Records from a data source
- Opening Delimiter -
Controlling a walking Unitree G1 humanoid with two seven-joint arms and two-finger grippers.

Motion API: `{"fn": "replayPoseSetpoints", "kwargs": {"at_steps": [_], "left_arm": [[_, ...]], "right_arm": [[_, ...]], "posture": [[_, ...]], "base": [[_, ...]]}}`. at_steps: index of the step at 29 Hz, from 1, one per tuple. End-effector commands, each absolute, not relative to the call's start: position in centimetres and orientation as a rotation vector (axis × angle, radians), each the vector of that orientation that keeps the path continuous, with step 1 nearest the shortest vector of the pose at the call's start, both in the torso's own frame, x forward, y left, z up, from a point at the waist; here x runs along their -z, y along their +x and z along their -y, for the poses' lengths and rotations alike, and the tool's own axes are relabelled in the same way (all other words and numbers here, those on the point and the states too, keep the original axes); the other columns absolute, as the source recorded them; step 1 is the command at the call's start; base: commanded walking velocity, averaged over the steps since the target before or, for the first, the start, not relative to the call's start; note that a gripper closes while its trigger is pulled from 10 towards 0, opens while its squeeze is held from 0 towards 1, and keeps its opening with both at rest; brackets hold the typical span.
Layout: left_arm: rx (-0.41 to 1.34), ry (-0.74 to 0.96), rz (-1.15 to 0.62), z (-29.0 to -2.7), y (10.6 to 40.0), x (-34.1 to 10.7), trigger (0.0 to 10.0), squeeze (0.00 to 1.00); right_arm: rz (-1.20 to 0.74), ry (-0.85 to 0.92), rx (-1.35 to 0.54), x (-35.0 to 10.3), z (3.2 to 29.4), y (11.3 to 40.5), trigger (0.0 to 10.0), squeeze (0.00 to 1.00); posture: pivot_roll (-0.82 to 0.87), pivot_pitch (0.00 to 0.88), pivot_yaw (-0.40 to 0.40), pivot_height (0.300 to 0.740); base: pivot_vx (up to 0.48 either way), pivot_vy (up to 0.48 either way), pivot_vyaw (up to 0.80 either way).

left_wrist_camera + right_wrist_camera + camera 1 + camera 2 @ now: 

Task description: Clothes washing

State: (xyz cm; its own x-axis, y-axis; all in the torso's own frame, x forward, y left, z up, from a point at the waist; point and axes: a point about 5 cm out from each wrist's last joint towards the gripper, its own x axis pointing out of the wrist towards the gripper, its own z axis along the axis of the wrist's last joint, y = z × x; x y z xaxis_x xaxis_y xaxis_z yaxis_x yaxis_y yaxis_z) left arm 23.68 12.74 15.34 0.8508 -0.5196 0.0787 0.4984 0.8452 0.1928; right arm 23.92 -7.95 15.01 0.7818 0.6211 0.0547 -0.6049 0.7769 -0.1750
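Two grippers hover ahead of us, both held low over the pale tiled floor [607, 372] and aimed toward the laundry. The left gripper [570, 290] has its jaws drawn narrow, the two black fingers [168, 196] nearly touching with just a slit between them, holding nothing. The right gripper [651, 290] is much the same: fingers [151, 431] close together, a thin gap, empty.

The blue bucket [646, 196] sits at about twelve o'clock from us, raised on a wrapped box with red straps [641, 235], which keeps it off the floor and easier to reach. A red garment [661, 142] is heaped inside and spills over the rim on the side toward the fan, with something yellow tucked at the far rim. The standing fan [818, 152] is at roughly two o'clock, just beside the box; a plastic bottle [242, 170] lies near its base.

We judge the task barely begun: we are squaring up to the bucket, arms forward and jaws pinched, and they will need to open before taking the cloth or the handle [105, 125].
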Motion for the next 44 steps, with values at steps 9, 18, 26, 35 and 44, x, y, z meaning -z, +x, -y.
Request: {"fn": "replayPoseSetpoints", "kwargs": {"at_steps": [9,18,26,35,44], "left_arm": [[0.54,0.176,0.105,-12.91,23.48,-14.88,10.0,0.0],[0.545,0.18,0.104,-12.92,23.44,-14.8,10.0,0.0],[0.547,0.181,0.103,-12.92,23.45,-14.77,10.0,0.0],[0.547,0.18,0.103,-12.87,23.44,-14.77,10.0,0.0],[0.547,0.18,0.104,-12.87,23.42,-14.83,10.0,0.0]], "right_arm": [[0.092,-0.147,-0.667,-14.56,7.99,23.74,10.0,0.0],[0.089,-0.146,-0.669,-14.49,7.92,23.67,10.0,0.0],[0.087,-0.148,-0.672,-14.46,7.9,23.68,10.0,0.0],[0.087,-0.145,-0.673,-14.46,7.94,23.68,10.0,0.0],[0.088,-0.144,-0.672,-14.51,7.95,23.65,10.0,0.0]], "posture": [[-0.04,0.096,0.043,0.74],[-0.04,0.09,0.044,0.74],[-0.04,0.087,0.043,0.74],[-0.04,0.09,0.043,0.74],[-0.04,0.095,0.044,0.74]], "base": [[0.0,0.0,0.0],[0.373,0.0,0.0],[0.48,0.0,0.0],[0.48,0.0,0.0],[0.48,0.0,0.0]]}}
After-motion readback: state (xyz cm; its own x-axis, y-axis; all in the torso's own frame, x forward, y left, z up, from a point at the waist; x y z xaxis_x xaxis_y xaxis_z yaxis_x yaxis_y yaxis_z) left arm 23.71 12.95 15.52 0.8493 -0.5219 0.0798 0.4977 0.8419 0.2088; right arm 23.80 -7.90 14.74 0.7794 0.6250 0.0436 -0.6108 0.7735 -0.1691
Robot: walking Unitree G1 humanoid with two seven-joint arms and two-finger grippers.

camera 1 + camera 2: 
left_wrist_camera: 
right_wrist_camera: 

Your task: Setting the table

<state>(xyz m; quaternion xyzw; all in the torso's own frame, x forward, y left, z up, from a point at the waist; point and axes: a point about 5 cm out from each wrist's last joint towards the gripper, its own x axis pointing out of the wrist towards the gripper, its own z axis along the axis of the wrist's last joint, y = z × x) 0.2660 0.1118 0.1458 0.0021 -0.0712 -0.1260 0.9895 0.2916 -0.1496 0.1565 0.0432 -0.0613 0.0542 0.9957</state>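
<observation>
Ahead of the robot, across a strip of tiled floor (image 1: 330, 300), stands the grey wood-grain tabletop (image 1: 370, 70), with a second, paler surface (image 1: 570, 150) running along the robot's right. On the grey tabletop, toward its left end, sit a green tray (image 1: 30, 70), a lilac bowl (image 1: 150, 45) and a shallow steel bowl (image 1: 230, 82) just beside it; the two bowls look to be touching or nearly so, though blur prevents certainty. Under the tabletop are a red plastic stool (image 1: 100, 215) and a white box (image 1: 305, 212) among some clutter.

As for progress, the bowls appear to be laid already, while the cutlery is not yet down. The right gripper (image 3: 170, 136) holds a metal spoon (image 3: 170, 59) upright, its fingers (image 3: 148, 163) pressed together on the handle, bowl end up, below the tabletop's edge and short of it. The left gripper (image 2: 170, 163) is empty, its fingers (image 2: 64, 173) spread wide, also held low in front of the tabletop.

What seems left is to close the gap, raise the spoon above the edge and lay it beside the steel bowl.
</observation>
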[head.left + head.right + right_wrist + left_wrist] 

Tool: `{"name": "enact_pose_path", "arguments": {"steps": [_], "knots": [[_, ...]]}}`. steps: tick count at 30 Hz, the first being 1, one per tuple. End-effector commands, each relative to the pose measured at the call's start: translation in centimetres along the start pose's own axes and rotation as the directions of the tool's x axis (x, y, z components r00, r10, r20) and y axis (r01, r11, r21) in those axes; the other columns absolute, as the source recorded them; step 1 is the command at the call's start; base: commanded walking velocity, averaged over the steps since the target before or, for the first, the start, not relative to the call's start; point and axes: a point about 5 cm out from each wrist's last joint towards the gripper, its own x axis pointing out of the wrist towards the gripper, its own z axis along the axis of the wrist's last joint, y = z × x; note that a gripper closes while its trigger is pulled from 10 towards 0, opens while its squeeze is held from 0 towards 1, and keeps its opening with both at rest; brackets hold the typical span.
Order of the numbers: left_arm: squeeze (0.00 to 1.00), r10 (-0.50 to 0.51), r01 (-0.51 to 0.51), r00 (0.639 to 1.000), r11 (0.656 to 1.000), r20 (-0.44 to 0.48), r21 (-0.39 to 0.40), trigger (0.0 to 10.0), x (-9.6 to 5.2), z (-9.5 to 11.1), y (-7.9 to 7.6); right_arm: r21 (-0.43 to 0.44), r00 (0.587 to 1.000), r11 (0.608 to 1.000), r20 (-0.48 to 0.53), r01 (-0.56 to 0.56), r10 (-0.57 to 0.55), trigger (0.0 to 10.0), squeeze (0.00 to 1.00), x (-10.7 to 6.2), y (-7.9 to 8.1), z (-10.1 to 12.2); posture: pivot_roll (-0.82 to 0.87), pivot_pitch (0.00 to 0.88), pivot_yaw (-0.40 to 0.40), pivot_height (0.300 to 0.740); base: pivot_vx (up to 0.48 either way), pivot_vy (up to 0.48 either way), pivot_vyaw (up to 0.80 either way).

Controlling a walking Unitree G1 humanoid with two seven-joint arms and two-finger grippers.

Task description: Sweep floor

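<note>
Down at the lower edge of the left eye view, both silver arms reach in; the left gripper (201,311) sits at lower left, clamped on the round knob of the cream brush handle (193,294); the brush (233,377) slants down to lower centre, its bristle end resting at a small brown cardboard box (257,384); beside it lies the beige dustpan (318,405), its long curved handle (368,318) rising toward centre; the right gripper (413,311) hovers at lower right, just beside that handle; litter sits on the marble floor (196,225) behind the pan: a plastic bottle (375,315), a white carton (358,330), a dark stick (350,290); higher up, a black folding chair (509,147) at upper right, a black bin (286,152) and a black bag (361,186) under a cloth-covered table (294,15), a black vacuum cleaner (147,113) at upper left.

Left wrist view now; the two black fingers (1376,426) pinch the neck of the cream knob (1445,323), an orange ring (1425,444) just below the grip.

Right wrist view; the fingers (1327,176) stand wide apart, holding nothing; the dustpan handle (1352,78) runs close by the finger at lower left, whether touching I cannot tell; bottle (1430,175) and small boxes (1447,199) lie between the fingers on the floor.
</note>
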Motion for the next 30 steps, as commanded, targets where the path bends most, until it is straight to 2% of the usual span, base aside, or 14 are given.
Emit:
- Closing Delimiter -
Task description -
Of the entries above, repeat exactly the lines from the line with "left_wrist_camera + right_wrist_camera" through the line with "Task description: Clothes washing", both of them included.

Your solution -
left_wrist_camera + right_wrist_camera + camera 1 + camera 2 @ now: 

Task description: Clothes washing

No more output is needed here.